Harvey non è d’accordo anche sul fatto che la durezza dello stile tipicamente angolare gli impedisca di fare un passo avanti per un pubblico più vasto. “Non credo che questo influisca sull’astratto ‘appello’ dell’estetica”, dice. “Il fatto che l’era della metà degli anni Novanta fosse per noi una memoria collettiva lo rende immanentemente riconoscibile. Sta a noi creativi scegliere se scegliere di sovvertire o integrare tale riconoscibilità. Accanto a questo, come linea intersecante, abbiamo la più famiglia- connotazioni amichevoli dell’N64 e i tratti distintivi dei suoi elementi visivi con cui giocare.”
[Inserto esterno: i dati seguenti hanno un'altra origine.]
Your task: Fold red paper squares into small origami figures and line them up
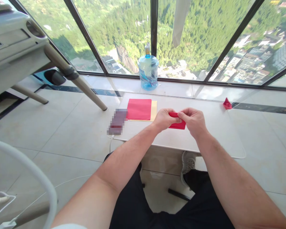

C’è qualcosa che si addice alla relativa oscurità del revival underground dell’estetica PlayStation. La tendenza alla stranezza e allo sperimentalismo di questi giochi sembra perfettamente congruente con molte delle oscure curiosità che sono effettivamente uscite sul sistema negli anni Novanta. La loro capacità di strappare risposte potenti dall’eccentricità del suo distinto stile poligonale, di aumentare il senso di mistero e disagio innato che spesso lo accompagna, è qualcosa che si sente a suo agio nascondendosi all’attenzione di un riconoscimento diffuso, forse tanto più potente perché di uno status di outsider che lo fa sentire crudo, non sterilizzato e aggressivo.

Se deve rimanere così, così sia. Siamo perfettamente felici di celebrare ciò che i creatori stanno già facendo tornando a questa visione dimenticata del 3D. Ma non poniamo limiti a dove potrebbe andare. È una tendenza che sta lentamente diventando più visibile. La grafica in stile PlayStation potrebbe ancora essere tornata a un livello che non ci saremmo mai aspettati.

Questo articolo è stato originariamente pubblicato nel numero 117 della rivista Retro Gamer.